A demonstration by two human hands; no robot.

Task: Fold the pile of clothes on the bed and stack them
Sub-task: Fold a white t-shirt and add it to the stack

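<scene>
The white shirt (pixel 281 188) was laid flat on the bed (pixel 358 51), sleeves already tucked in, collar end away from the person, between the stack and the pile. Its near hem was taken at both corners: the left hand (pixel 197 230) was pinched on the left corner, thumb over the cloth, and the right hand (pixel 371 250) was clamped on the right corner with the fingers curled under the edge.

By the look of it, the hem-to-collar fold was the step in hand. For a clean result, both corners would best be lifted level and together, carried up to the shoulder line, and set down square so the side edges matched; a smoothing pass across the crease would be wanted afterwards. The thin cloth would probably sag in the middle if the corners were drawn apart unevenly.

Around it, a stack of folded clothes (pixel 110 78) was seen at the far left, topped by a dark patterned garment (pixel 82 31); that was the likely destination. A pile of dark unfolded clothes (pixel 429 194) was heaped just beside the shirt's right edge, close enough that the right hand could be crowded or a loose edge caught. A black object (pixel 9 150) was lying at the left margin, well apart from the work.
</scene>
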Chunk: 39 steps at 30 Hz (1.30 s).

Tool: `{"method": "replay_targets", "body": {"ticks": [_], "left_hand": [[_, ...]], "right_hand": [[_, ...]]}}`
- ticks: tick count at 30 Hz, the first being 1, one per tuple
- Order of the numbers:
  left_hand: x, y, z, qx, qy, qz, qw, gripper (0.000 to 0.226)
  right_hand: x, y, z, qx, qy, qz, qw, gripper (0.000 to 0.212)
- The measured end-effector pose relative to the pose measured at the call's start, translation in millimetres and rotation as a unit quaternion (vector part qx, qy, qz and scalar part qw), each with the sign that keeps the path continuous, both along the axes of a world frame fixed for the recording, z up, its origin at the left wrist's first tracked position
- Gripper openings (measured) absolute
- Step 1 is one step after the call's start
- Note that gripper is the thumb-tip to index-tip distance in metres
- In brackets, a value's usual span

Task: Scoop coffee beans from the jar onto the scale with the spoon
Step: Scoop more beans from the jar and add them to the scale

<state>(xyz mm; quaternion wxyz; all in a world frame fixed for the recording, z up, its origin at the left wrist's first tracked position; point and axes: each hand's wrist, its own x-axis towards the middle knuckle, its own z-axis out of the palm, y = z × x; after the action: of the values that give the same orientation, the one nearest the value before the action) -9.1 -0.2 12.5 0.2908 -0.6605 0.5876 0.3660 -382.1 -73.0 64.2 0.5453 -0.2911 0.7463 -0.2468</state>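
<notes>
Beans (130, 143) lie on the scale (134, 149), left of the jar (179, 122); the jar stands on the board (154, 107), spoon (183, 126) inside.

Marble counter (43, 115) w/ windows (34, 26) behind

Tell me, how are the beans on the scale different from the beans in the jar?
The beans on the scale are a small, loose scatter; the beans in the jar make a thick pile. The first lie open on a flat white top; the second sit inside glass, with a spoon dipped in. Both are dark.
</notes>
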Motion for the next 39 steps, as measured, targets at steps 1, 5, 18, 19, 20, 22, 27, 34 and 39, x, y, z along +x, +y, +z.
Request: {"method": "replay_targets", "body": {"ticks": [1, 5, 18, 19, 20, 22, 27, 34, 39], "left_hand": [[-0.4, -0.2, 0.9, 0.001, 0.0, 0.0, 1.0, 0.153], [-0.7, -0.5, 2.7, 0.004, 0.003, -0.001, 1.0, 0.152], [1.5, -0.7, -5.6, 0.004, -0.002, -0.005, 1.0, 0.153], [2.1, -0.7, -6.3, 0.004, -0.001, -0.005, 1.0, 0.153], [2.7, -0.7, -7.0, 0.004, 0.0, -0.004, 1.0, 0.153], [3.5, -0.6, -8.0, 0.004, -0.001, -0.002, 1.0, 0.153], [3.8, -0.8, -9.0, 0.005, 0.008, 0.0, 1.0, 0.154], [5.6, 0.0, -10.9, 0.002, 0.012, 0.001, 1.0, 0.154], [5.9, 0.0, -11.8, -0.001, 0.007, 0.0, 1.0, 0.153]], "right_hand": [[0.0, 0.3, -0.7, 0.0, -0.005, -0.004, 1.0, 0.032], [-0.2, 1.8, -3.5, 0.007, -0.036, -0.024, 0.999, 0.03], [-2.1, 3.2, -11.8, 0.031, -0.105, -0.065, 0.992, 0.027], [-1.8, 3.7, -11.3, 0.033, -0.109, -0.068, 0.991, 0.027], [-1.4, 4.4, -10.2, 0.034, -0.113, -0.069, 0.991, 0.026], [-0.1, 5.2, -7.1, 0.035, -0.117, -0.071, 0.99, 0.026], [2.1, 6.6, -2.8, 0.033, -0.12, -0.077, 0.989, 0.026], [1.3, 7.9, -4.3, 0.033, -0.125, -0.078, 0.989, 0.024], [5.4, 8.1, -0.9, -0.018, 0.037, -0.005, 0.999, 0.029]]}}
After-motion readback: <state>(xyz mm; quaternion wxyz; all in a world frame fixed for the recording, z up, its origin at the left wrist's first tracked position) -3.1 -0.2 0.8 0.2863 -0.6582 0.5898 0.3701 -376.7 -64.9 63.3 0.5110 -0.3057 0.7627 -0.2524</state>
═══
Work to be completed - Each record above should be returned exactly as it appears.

Task solution -
A demonstration by two human hands; no robot.

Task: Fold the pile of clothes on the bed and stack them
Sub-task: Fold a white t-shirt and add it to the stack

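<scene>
The white shirt (pixel 281 188) was laid flat on the bed (pixel 358 51), sleeves already tucked in, collar end away from the person, between the stack and the pile. Its near hem was taken at both corners: the left hand (pixel 197 230) was pinched on the left corner, thumb over the cloth, and the right hand (pixel 371 250) was clamped on the right corner with the fingers curled under the edge.

By the look of it, the hem-to-collar fold was the step in hand. For a clean result, both corners would best be lifted level and together, carried up to the shoulder line, and set down square so the side edges matched; a smoothing pass across the crease would be wanted afterwards. The thin cloth would probably sag in the middle if the corners were drawn apart unevenly.

Around it, a stack of folded clothes (pixel 110 78) was seen at the far left, topped by a dark patterned garment (pixel 82 31); that was the likely destination. A pile of dark unfolded clothes (pixel 429 194) was heaped just beside the shirt's right edge, close enough that the right hand could be crowded or a loose edge caught. A black object (pixel 9 150) was lying at the left margin, well apart from the work.
</scene>
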Chunk: 39 steps at 30 Hz (1.30 s).

Tool: `{"method": "replay_targets", "body": {"ticks": [_], "left_hand": [[_, ...]], "right_hand": [[_, ...]]}}`
- ticks: tick count at 30 Hz, the first being 1, one per tuple
- Order of the numbers:
  left_hand: x, y, z, qx, qy, qz, qw, gripper (0.000 to 0.226)
  right_hand: x, y, z, qx, qy, qz, qw, gripper (0.000 to 0.212)
- The measured end-effector pose relative to the pose measured at the call's start, translation in millimetres and rotation as a unit quaternion (vector part qx, qy, qz and scalar part qw), each with the sign that keeps the path continuous, both along the axes of a world frame fixed for the recording, z up, its origin at the left wrist's first tracked position
- Gripper openings (measured) absolute
- Step 1 is one step after the call's start
- Note that gripper is the thumb-tip to index-tip distance in metres
- In brackets, a value's usual span

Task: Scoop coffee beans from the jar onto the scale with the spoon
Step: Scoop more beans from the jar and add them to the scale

<state>(xyz mm; quaternion wxyz; all in a world frame fixed for the recording, z up, its origin at the left wrist's first tracked position; point and axes: each hand's wrist, its own x-axis towards the middle knuckle, its own z-axis out of the palm, y = z × x; after the action: of the values that give the same orientation, the one nearest the value before the action) -9.1 -0.2 12.5 0.2908 -0.6605 0.5876 0.3660 -382.1 -73.0 64.2 0.5453 -0.2911 0.7463 -0.2468</state>
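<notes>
Beans (130, 143) lie on the scale (134, 149), left of the jar (179, 122); the jar stands on the board (154, 107), spoon (183, 126) inside.

Marble counter (43, 115) w/ windows (34, 26) behind

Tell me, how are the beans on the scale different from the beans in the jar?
The beans on the scale are a small, loose scatter; the beans in the jar make a thick pile. The first lie open on a flat white top; the second sit inside glass, with a spoon dipped in. Both are dark.
</notes>
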Motion for the next 39 steps, as measured, targets at steps 1, 5, 18, 19, 20, 22, 27, 34 and 39, x, y, z along +x, +y, +z.
Request: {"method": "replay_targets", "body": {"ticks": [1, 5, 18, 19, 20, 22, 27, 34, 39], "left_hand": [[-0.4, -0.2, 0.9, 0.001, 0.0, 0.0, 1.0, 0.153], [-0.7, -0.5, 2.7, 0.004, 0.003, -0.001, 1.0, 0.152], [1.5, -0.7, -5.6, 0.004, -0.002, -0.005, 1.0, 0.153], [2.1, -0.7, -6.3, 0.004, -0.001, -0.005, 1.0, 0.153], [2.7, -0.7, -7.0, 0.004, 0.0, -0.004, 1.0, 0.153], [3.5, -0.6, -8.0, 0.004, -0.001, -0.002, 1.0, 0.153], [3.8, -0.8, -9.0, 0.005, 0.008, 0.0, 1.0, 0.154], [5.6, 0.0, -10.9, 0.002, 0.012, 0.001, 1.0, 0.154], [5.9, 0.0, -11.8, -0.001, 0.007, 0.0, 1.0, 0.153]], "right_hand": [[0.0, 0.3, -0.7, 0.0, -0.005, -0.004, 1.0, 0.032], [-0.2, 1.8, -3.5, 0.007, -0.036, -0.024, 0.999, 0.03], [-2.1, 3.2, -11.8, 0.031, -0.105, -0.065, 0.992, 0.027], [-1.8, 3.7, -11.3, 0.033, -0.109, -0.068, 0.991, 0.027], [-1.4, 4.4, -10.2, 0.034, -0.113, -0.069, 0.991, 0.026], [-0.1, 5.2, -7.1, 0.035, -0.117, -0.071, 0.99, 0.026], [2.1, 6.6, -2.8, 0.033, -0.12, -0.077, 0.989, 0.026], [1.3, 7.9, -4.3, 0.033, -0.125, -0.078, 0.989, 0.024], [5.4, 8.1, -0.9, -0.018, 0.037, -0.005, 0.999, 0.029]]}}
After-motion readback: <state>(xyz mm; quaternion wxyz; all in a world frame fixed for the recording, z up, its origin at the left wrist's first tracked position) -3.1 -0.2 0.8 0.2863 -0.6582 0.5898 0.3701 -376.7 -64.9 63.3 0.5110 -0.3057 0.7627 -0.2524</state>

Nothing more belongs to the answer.